“Poetry is when an emotion has found its thought and the thought has found words.” ~~Robert Frost
That’s the poem that inspired my Three Days on Mimosa Lane. Because it’s another book about family and emotional journeys and finding your way through difficulty that mostly no one else knows you’re going through. And that’s poetry to me. I’ve never ceased to be amazed by what the human spirit can survive and conquer and thrive in the midst of. And I never forget, despite my own rocky journey as a child, what family and friendship and love can mean, when you allow the poetry of them into your life.
I don’t write poetry. Not professionally. But I do see emotion and feelings and how a writer, any writer, portrays them on the page as a unique form of poetry that changes from voice to voice.
I see the same thing in everyday life, as I observe everyday people and families.
How we create happiness and peace, or how we destroy both, is poetry personified.
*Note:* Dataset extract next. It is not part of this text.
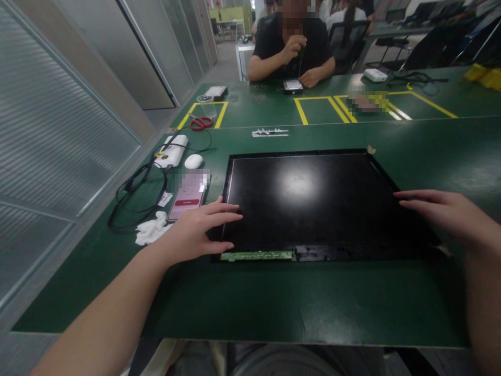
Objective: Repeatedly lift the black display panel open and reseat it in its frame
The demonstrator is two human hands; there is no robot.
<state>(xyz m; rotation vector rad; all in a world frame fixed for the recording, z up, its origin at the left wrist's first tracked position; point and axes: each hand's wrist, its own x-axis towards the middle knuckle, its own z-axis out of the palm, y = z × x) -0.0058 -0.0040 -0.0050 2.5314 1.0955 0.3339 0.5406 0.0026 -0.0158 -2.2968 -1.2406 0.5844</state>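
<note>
A black LCD screen panel (313, 209) lies flat on the green table before me, reflecting a ceiling light. Along its near edge, on the left, runs a narrow green circuit board (256, 256). My left hand (205, 227) rests over the panel's left edge, fingers stretched and spread, holding nothing. At the right edge, my right hand (440, 211) has its fingers extended onto or just above the frame; whether they touch it I cannot tell. Bits of tape stick out at the panel's right corners.
Left of the panel lie a phone (190, 196), crumpled tissue (152, 228), a white earbud case (193, 161), a white power bank (172, 150) and black cables (135, 183). Beyond are red-handled scissors (201, 123) and small white strips (270, 133). Across the table, a person handles a hard drive (293, 86).
</note>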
We choose our path. We choose our reaction to the world. And our choices affect so much more than our own experience. The emotions we invite into our reality echo into others, and we either build up or we destroy the positive energy around us. We add to and give back to the world, despite its challenges, or we merely take, and we take for granted all the good beyond our struggles. We value every moment, and we help others do the same, or we declare that we don’t deserve better–and we limit those we love to the same meager existence.
I write about family, always have, always will. I write about relationships, always have, always will. And I write about poetry and love. Because, to me and my voice and my writing, it’s all the same.
Despite what we were born into or the circumstances conspiring to challenge use every day of our lives, we choose what or family and love and purpose and poetry will be. We choose which words and thoughts we pull together to craft the emotions that drive us.
THAT’s the story I tell over and over, I think. It’s the journey I’m bringing to readers again in Three Days on Mimosa Lane.
We either love, or our personal poetry becomes a dark, dead-end and yet endless thing.
We chose hope, or we condemn those who love us to share our hopelessness.
We fight to overcome and find that perfect combination of words and emotions and yearning that will take flight for us and our families, until it takes us beyond where we dreamed we could go.
Poetry is an unwritten theme in all our lives, not just my books, as we chose whether to follow either a magnificent vision or a limit-filled, meager existence.
What will your poetry say about you today?
Tags: Anna DeStefano, anna's world, creativity & inspiration, Families, family, family drama, Mimosa Lane, Montlake Romance, poetry, relationships, Robert Frost, Seasons of the Heart Series, Three Days on Mimosa Lane, Women’s Fiction
I like reading poetry although I don’t understand it sometimes. My poetry would say I like reading words and how they make up sentences that have meaning.